In fact, all shortest path problems are similar to the minimum depth problem of a binary tree (finding the closest leaf node to the root). Recursive traversal must visit all nodes to find the target, but level order traversal can find the answer without visiting every node. That’s why level order traversal is good for shortest path problems.
Is this clear enough now?
So before reading this article, make sure you have learned Binary Tree Recursive/Level Order Traversal, N-ary Tree Recursive/Level Order Traversal, and DFS/BFS Traversal of Graphs. Once you understand how to traverse these basic data structures, other algorithms will be much easier to learn.
The main point of this article is to teach you how to turn real algorithm problems into abstract models, then use the BFS framework to solve them.
In real coding interviews, you won’t be directly asked to traverse a tree or graph. Instead, you’ll get a real-world problem, and you have to turn it into a standard graph or tree, then use BFS to find the answer.

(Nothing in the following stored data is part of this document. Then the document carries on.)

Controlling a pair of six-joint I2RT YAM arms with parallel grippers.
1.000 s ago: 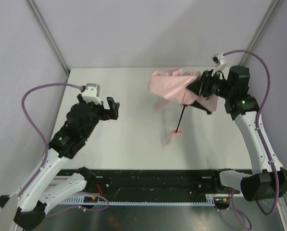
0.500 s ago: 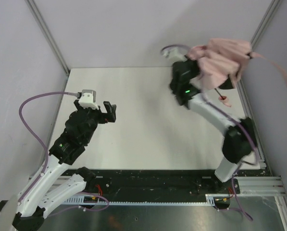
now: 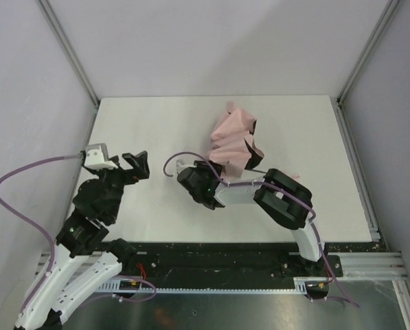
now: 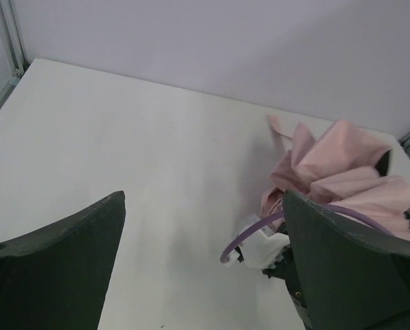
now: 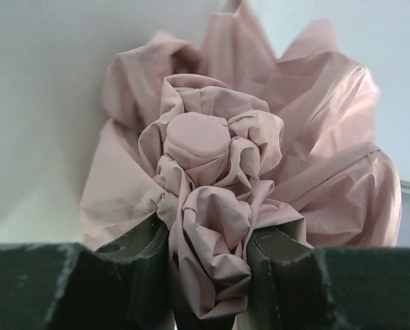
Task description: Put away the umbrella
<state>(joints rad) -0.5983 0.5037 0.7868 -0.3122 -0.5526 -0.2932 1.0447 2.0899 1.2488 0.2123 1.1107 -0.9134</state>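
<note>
At table (image 3: 150, 124) centre, R tool (image 5: 208, 271) pinches bunched umbrella (image 5: 259, 137), shaft hidden; L tool (image 4: 205, 268) spread.

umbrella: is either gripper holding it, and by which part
The right gripper grips the umbrella by its bunched pink canopy fabric, beside the round top cap. The left gripper holds nothing.
</note>
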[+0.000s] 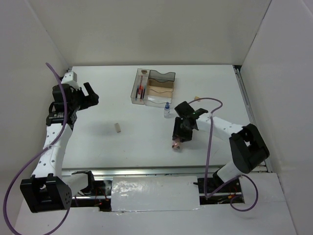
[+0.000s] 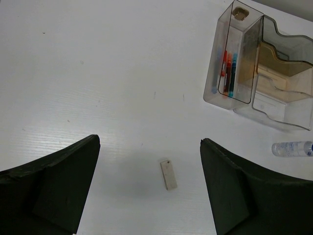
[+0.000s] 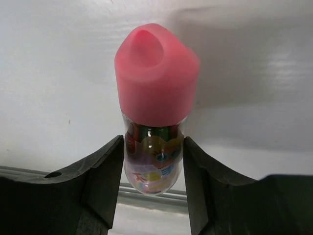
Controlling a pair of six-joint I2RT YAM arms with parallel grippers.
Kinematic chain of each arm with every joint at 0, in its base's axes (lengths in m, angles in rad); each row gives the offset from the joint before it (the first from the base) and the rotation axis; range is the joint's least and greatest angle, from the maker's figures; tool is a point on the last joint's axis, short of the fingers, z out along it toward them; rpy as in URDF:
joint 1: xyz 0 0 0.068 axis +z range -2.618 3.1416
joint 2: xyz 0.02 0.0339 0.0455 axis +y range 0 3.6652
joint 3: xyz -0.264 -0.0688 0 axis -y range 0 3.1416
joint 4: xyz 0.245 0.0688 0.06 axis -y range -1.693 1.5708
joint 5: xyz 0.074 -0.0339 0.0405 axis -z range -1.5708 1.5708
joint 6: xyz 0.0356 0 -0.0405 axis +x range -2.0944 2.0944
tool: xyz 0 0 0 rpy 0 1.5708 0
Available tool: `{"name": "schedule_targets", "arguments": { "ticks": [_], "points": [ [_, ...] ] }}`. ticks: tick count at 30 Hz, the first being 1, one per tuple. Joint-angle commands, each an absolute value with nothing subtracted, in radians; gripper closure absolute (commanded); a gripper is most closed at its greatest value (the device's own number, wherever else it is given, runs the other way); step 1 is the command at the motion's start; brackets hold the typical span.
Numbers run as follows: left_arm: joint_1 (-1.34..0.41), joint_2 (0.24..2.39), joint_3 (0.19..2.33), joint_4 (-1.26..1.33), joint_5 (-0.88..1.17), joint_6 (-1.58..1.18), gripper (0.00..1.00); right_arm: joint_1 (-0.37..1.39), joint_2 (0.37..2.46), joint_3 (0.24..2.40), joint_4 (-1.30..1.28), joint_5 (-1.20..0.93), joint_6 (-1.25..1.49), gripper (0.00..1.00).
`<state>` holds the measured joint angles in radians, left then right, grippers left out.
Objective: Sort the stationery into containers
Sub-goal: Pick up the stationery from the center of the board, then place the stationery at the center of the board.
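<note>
My right gripper (image 1: 178,140) is shut on the pink tube (image 3: 156,83), its fingers pressed against both sides of the clear labelled body below the pink cap. The tube (image 1: 176,145) is low over the table's near centre-right. My left gripper (image 2: 149,142) hangs open, high at the left (image 1: 90,95), with a small beige block (image 2: 168,175) lying on the table below and between its fingers. The smoky organizer tray (image 1: 168,74) stands at the back centre. Its narrow compartment holds red and dark-blue pens (image 2: 229,73) and a beige block (image 2: 239,13).
A small clear bottle with a blue cap (image 1: 167,109) lies just in front of the tray, also in the left wrist view (image 2: 292,148). White walls close the table at the left, back and right. A metal rail runs along the near edge.
</note>
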<state>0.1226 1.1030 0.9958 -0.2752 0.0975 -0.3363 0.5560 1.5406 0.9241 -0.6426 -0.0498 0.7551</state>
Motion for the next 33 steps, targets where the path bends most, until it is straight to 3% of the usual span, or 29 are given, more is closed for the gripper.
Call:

For example, you are given a maze game and asked to find the minimum number of steps to reach the exit. If the maze has teleporters that instantly move you to another spot, what is the minimum number of steps then?

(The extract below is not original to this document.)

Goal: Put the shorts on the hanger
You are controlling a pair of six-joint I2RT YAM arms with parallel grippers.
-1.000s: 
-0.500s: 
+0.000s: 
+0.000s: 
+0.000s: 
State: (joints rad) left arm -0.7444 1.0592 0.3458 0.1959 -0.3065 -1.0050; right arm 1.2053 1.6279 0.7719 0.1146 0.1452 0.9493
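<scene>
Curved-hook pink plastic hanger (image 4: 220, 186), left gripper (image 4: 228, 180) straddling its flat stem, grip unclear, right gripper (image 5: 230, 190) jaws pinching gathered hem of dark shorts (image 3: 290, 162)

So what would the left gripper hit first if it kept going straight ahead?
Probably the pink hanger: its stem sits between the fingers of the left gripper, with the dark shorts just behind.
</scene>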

Or, given two words, you can change one into another by replacing, deleting, or inserting one character each time. What is the smallest number of operations needed?
Or, in a tile-matching game, two tiles can only be matched if the shortest line connecting them has at most two turns. When you click two tiles, how does the game check how many turns the line between them has?
At first, these problems don’t seem related to trees or graphs. But with a bit of abstraction, they are really just tree or graph traversal problems. They just look simple and boring.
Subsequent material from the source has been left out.